Exactly as written, output each of the lines below, with no images.

DATA SHOWN
——

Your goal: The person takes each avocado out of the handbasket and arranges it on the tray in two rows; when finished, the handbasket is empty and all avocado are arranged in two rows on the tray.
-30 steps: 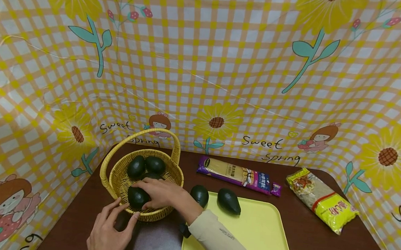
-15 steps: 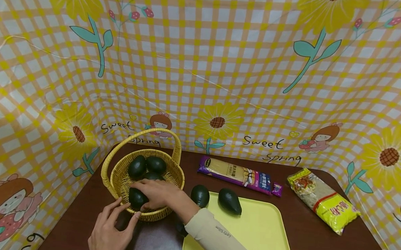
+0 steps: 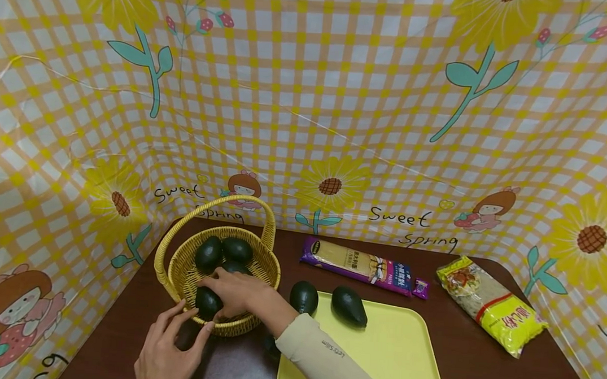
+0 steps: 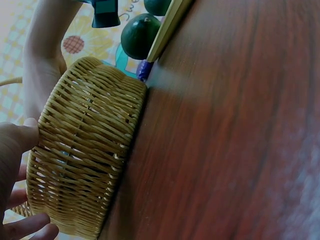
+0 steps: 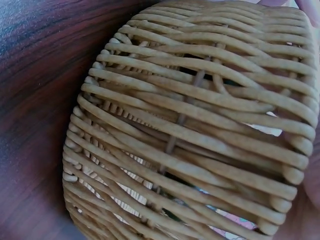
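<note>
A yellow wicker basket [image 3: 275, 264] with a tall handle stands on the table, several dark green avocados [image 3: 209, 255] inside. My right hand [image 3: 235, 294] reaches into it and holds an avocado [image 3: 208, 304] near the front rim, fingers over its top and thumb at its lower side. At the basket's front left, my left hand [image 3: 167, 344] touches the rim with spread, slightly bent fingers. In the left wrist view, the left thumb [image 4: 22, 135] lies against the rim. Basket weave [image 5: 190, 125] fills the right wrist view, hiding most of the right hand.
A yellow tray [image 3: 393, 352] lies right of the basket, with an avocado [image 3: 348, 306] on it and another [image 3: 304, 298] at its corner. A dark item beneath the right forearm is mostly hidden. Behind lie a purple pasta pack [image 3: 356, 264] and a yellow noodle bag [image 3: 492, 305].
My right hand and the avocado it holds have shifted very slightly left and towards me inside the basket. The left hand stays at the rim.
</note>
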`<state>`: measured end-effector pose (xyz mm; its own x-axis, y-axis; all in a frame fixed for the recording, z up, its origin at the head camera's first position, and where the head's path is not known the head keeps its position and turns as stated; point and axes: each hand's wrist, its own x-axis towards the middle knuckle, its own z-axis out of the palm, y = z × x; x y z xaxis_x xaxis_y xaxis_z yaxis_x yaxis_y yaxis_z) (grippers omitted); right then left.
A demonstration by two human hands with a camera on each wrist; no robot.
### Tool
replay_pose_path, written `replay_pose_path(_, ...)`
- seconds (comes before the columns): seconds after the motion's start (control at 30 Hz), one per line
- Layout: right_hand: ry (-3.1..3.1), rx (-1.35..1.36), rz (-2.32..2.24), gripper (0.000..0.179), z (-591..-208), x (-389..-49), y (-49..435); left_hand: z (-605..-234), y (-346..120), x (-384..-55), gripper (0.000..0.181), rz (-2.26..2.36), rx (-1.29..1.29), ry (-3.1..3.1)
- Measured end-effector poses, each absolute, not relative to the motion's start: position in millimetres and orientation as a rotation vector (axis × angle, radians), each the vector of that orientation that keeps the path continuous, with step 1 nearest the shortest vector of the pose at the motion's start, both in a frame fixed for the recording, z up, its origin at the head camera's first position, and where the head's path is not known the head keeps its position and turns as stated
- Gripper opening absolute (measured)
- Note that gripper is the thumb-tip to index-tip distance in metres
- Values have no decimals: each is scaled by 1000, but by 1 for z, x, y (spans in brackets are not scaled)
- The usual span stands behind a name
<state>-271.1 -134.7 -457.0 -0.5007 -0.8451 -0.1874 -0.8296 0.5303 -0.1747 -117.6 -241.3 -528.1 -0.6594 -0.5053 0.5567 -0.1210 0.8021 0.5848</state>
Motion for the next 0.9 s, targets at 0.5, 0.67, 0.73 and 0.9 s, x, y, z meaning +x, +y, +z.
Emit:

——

WRITTEN REPLY
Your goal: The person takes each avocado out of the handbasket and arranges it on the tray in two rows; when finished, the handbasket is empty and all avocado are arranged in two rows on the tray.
-30 steps: 
-15 steps: 
+0 steps: 
+0 steps: 
+0 steps: 
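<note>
A yellow wicker basket [image 3: 275, 264] with a tall handle stands on the table, several dark green avocados [image 3: 209, 255] inside. My right hand [image 3: 235, 294] reaches into it and holds an avocado [image 3: 208, 304] near the front rim, fingers over its top and thumb at its lower side. At the basket's front left, my left hand [image 3: 167, 344] touches the rim with spread, slightly bent fingers. In the left wrist view, the left thumb [image 4: 22, 135] lies against the rim. Basket weave [image 5: 190, 125] fills the right wrist view, hiding most of the right hand.
A yellow tray [image 3: 393, 352] lies right of the basket, with an avocado [image 3: 348, 306] on it and another [image 3: 304, 298] at its corner. A dark item beneath the right forearm is mostly hidden. Behind lie a purple pasta pack [image 3: 356, 264] and a yellow noodle bag [image 3: 492, 305].
My right hand and the avocado it holds have shifted very slightly left and towards me inside the basket. The left hand stays at the rim.
</note>
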`<state>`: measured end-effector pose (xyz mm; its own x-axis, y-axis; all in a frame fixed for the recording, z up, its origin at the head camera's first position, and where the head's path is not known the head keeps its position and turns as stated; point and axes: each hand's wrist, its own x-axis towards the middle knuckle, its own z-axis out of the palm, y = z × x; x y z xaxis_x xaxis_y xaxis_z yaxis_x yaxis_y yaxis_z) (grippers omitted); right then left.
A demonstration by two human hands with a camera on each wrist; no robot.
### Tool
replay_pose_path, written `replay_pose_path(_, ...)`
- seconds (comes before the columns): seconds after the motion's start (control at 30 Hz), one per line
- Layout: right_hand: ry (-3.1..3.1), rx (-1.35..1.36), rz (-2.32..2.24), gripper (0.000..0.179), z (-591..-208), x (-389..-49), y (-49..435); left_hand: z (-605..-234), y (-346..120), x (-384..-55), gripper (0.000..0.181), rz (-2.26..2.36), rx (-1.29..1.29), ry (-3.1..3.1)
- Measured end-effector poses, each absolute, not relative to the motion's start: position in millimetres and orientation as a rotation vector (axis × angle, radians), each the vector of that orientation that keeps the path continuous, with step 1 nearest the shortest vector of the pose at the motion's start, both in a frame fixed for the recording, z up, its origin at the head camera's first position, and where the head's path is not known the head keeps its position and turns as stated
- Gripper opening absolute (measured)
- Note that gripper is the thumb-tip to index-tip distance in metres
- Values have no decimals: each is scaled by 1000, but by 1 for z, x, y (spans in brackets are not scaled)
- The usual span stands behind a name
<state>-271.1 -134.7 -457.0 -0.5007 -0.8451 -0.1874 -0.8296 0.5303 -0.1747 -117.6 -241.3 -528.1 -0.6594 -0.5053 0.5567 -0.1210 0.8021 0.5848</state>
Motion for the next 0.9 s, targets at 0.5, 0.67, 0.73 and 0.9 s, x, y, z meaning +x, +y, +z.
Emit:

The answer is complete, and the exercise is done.